Doch dann kam die nächste schlechte Nachricht: Die ÖGK lehnte einen Familienzuschlag ab. Dabei handelt es sich um eine finanzielle Unterstützung für Personen, die Angehörige wie Kinder oder andere Familienmitglieder maßgeblich erhalten.
Die Betroffene wandte sich daraufhin an die Arbeiterkammer Wien (AK). Dort wurde der Fall geprüft – mit überraschendem Ergebnis. Obwohl die Regelung zum Familienzuschlag mittlerweile ausgelaufen ist, galt sie für den Zeitraum der Erkrankung der Frau noch.
Die Ablehnung der ÖGK war daher nicht korrekt. Nach einer Intervention der AK wurde der Zuschlag schließlich doch ausbezahlt.

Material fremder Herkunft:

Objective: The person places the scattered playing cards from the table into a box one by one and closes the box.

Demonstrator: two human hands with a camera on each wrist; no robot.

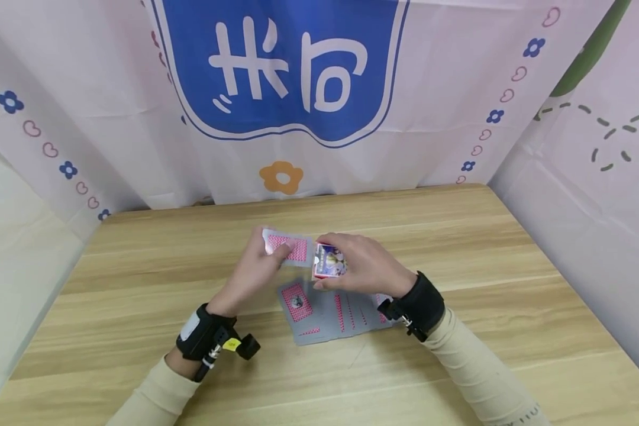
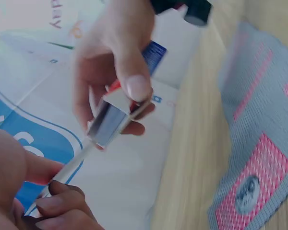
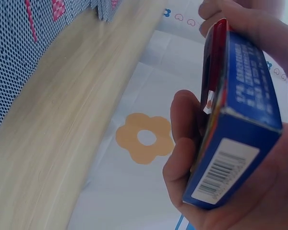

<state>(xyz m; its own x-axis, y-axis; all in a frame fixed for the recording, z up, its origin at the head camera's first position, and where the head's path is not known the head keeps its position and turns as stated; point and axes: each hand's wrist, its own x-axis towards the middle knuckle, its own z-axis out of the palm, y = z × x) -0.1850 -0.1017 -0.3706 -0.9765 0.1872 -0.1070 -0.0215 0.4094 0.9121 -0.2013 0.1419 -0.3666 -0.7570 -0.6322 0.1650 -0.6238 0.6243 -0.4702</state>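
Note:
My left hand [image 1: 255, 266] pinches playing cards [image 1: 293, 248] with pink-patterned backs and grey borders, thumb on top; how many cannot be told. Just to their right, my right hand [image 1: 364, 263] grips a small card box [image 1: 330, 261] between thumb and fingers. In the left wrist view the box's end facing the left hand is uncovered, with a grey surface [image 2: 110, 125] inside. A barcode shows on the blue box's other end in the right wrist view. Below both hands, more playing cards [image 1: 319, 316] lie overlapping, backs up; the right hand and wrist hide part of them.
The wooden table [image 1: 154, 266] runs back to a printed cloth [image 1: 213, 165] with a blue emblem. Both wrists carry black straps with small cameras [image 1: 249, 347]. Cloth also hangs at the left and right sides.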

"Ein längerer Krankenstand geht oft mit einem massiven Einkommensverlust einher. Die nachträgliche Auszahlung des Familienzuschlages nach unserer Intervention half der Betroffenen in einer finanziell schwierigen Situation", betont Max Weh von der Abteilung Sozialversicherung der AK Wien.
Für die Alleinerzieherin war die Unterstützung dringend notwendig. Der Fall zeigt laut AK, wie wichtig es ist, Bescheide prüfen zu lassen und bei Unklarheiten nachzufragen.
"Dieser Fall zeigt, wie wichtig es ist, bei Unklarheiten nachzufragen", fasst Max Weh zusammen. "Die AK bleibt dran, bis alle Ansprüche geklärt sind – gerade dann, wenn es um finanzielle Absicherung in der Krise geht."